Analysis of the purification and activation results of Vip3Aa11 protoxin by SDS-PAGE. M: Marker 26614; (A) 1: Vip3Aa11 soluble expression component; 2: Vip3Aa11 purification process flow through the liquid; 3: binding buffer; 4: elution buffer; and 5: Vip3Aa11 purification result. (B) Y: Vip3Aa11 protoxin; H: the Vip3Aa11 trypsin activation result; and C: the purification result of the activated protein using a Q column and a desalting column.

Figure 3

Laser confocal observation of midgut injury and fluorescence signal localization in S. frugiperda induced by Vip3Aa11 prototoxin and EPS-HD270; (A) PBS buffer feeding control group; (D) EPS-HD270 feeding treatment group; (B,E) Vip3Aa11 protoxin was fed in the treatment group (the white box is the damaged part of intestinal wall cells); (C,F) the mixture of Vip3Aa11 protoxin and EPS-HD270 was fed in the treatment group (the yellow box line shows the damaged part of intestinal wall cells and the co-localization part of fluorescent signal; the yellow arrows represent regions where fluorescence signal of EPS co-localizes with the Vip3Aa11 protein); (G–I) the fluorescence images of the mixture of Vip3Aa11 protoxin and EPS-HD270 under different excitation light; (G) the green fluorescence of ConA stained EPS-HD270; (H) the orange fluorescence of Alexa Fluor 555-labeled Vip3Aa11 protoxin; and (I) the merged mixed images of each channel.

Figure 4

Determination of Vip3Aa11 and carbohydrate binding by isothermal titration calorimetry. ITC reaction curves of Vip3Aa11 protoxin with mannose (A), galactose (B), glucose (C), and glucosamine (D).

Figure 5

Effects of EPS-HD270 on insecticidal activity of Vip3Aa11 protoxin (A) and the activated Vip3Aa11 toxin (B) against S. frugiperda (7 days). The presented data represent the mean ± standard deviation derived from three separate experiments. Statistical significance is indicated by asterisks (** p < 0.01 and * p < 0.05).

Figure 6

ELISA analyzed the interaction between EPS-HD270 and Vip3Aa11 protoxin (A) and the activated Vip3Aa11 toxin (B).

Figure 7

Influence of EPS-HD270 on the interaction of the activated Vip3Aa11 toxin with BBMVs of S. frugiperda.
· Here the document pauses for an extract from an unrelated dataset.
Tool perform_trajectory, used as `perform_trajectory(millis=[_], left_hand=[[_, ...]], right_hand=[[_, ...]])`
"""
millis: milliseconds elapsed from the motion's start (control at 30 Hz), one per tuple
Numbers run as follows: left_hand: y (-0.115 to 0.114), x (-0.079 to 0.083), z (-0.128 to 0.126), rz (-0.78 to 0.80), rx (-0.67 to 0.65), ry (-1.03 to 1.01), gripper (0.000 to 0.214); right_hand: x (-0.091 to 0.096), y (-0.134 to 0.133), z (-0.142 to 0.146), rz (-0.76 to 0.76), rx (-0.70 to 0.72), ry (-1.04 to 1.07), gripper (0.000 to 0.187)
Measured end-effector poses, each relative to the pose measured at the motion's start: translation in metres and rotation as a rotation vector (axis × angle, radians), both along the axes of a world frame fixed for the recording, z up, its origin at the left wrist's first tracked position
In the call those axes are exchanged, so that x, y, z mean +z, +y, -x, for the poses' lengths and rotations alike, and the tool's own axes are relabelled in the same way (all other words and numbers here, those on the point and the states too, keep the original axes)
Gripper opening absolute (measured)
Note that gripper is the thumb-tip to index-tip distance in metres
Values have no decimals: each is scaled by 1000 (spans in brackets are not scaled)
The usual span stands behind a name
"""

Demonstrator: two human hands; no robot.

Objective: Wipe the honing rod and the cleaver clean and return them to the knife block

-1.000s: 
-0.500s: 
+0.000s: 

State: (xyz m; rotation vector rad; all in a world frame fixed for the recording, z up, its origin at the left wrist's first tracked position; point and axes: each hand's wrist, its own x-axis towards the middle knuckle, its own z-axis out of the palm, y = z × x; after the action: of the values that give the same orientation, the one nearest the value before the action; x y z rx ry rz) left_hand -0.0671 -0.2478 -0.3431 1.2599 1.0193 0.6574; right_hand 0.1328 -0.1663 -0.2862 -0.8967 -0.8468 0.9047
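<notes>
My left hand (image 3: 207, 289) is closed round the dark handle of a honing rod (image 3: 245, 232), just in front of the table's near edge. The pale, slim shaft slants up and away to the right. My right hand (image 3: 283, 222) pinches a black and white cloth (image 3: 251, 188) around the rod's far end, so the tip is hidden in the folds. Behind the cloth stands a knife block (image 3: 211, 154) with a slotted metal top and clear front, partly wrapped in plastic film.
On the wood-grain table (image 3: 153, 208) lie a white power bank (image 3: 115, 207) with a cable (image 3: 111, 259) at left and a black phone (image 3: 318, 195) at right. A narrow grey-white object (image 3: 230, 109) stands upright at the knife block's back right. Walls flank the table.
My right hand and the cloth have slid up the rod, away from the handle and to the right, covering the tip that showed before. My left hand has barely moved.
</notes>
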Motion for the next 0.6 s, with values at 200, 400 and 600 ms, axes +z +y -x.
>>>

M: Marker 26616. (A) The binding analysis of Vip3Aa11 toxin and BBMVs, and CK⁺ shows the saturated bound Vip3Aa11 protoxin and BBMVs. (B) The impact of EPS-HD270 on the interaction between the activated Vip3Aa11 toxin and BBMVs. Furthermore, 1:0, 1:10, 1:50 and 1:100 are the mass ratios of activated Vip3Aa11 toxin to EPS-HD270.